Oliveri Federico, Goud Harshit K, Mohammed Lubna, Mehkari Zainab, Javed Moiz, Althwanay Aldanah, Ahsan Farah, Rutkofsky Ian H
Cardiology, California Institute of Behavioral Neurosciences & Psychology, Fairfield, USA.
Internal Medicine, California Institute of Behavioral Neurosciences & Psychology, Fairfield, USA.
Cureus. 2020 Sep 11;12(9):e10400. doi: 10.7759/cureus.10400.
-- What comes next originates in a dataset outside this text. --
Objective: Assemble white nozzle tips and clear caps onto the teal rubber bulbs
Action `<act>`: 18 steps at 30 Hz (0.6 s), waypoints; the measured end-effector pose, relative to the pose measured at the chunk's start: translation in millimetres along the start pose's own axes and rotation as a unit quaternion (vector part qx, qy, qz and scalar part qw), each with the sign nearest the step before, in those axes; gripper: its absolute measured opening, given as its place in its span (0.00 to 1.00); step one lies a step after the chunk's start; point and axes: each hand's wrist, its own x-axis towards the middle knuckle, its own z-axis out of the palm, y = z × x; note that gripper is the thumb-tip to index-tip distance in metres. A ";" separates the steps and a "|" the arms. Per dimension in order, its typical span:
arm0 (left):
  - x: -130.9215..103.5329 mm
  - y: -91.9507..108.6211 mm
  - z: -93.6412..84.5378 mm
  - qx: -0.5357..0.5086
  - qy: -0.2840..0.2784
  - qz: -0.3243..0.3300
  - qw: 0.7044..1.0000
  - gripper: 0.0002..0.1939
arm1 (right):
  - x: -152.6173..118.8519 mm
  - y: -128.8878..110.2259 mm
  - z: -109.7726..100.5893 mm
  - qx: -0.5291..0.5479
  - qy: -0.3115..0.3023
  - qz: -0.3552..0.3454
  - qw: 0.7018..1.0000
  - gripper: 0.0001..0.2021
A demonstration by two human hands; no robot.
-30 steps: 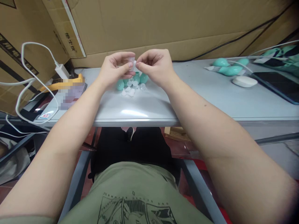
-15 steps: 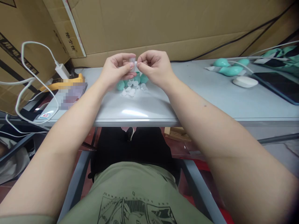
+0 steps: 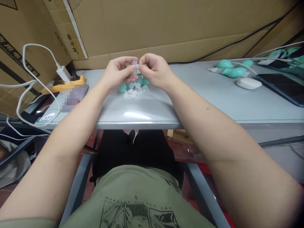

Takotsubo syndrome (TTS), also called broken heart syndrome, is an acute and transient cardiac wall motion abnormality of the left ventricle. The patient prototype is a post-menopausal woman with myocardial infarction-like symptoms (angina pectoris, breathlessness, palpitations, etc.) who has experienced sudden emotional or physical stress. Although prognosis is generally considered relatively benign, both complications and recurrence rates are not insignificant. Pathophysiological mechanisms underlying TTS are not entirely understood, but the sympathetic system over-activity has a leading role. Moreover, since emotional stress frequently triggers TTS and since precedent diagnosis of psychiatric disorders sometimes coexists, the psychological response to stress could be another potential therapeutic target. Indeed, this article aims to explore the association between underlying depression and anxiety disorders and TTS, as well as to find ideal therapeutic options useful to treat and prevent TTS. Thus in our review, we considered case reports, case-control studies, and review articles from PubMed. Papers dealing with Takotsubo syndrome and anxiety disorder or depression were selected. We included papers published since 2010 and whose abstract was in English. We concluded that anxiety disorders, but not depression, are associated with a higher occurrence of TTS. There is a link between anxiety, TTS, and inflammation leading to increased sympathetic activity. Nevertheless, patients with pre-admission psychiatric disorders have a higher risk of recurrent TTS. Importantly, the use of selective serotonin reuptake inhibitors (SSRIs) could be a potential therapeutic aid in preventing TTS's recurrence in selected patients.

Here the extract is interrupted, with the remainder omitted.